Dans ce contexte, le président de la République a présenté les nouvelles mesures d’un plan d’urgence contre le chômage. L’ensemble de ces mesures représentent un effort budgétaire de deux milliards d’euros, elles "seront financées sans prélèvement supplémentaire d’aucune sorte. En d’autres termes, [...] par des économies."

Plusieurs objectifs :

1/ Relancer l’activité et l’emploi. En particulier, à partir du 18 janvier et jusqu’au 31 décembre 2016, les PME de moins de 250 salariés, embauchant un salarié à temps plein et rémunéré entre 1 et 1,3 fois le Smic, pourront bénéficier pendant deux ans d’une aide forfaitaire de 2 000 euros par an, soit 4 000 euros au total.

2/ Développer de nouvelles chances pour les salariés, notamment en diversifiant l’offre de formations proposées en apprentissage et en adaptant le contenu des formations aux besoins des entreprises, et en doublant le nombre de formations pour les demandeurs d’emploi. 500 000 formations supplémentaires seront assurées en 2016 en faveur des demandeurs d’emploi.
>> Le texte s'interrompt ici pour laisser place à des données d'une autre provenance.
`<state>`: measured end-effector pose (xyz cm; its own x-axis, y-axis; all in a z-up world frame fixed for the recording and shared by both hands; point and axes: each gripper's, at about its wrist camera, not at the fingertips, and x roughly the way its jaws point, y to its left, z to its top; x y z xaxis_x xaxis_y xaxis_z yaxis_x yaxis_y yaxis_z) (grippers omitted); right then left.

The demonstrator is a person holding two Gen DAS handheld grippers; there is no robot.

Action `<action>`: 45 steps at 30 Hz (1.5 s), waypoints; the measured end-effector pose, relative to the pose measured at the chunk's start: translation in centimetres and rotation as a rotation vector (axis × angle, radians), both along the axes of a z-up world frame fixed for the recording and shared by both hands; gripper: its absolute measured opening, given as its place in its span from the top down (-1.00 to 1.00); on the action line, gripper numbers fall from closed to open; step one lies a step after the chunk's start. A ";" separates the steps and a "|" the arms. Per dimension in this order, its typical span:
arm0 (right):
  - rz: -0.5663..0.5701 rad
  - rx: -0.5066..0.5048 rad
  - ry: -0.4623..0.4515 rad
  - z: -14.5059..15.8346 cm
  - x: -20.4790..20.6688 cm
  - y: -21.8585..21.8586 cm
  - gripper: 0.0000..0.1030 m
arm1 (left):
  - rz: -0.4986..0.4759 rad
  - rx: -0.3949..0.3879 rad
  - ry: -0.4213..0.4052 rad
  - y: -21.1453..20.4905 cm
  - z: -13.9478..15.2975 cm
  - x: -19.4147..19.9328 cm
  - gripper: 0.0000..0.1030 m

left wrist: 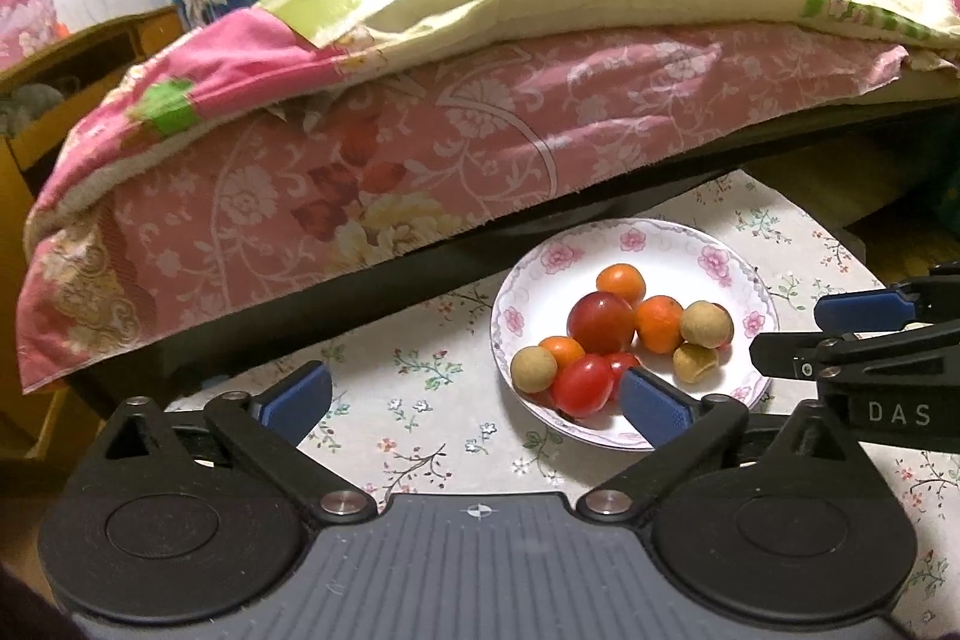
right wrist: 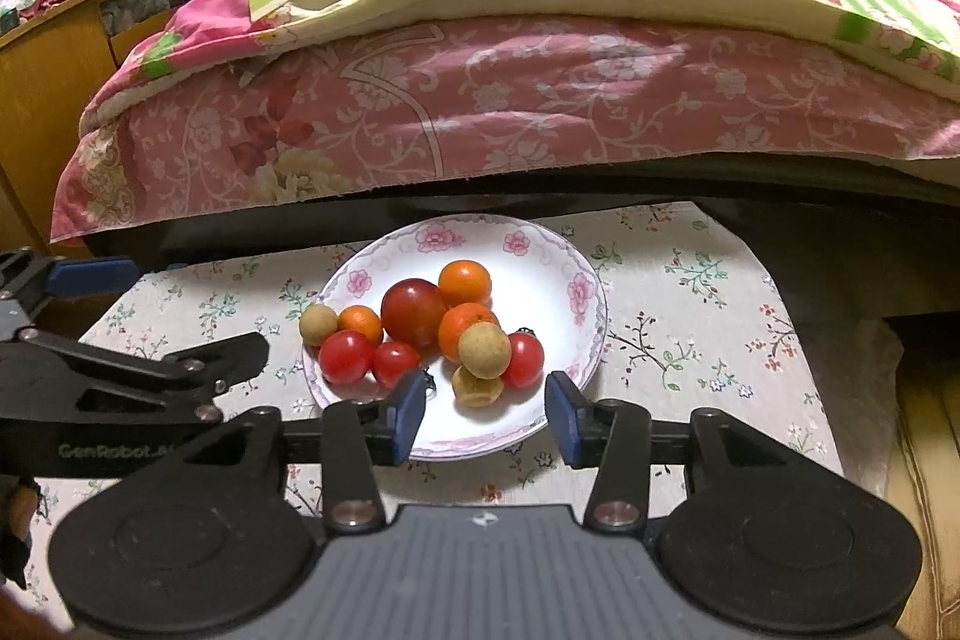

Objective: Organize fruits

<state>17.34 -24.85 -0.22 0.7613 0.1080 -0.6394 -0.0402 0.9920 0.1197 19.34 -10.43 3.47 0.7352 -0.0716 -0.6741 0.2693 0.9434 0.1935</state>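
One plate [right wrist: 582, 292] sits on the desk [right wrist: 690, 292] and carries eleven fruits. Among them are one large dark red plum [right wrist: 414, 310], three small oranges [right wrist: 465, 283], three red cherry tomatoes [right wrist: 346, 357] and three round tan longans [right wrist: 485, 351], plus one brownish opened longan shell [right wrist: 478, 388]. Two hand-held grippers are in view, one left [left wrist: 474, 394] and one right [right wrist: 486, 415].

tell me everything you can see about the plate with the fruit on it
The plate is round, shallow, glossy white like ceramic, its rim printed with pink flowers. It lies flat on the floral tablecloth, near the bed. Small red, orange and tan fruits sit clustered on it, left of centre in the right wrist view. Neither gripper touches it.
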 end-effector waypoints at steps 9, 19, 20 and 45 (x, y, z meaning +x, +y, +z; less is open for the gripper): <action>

3/ Adapter l’apprentissage. Le plan d’urgence prévoit ainsi de publier les débouchés par filière et les résultats des élèves ou apprentis aux examens et de soutenir fiscalement l’effort de formation de certaines entreprises.

4/ Faciliter les embauches, notamment en réduisant l’incertitude juridique lors des ruptures de contrats en introduisant un montant plafond, exprimé en mois de salaire, dépendant de la seule ancienneté du salarié, qui s’ajoute aux indemnités légales ou conventionnelles de licenciement qui demeurent inchangées.

5/ Lever les freins à l’entrepreneuriat, à travers une série de mesures permettant d’encourager la création, le développement des entreprises, et la rémunération de l’investissement au service de l’emploi.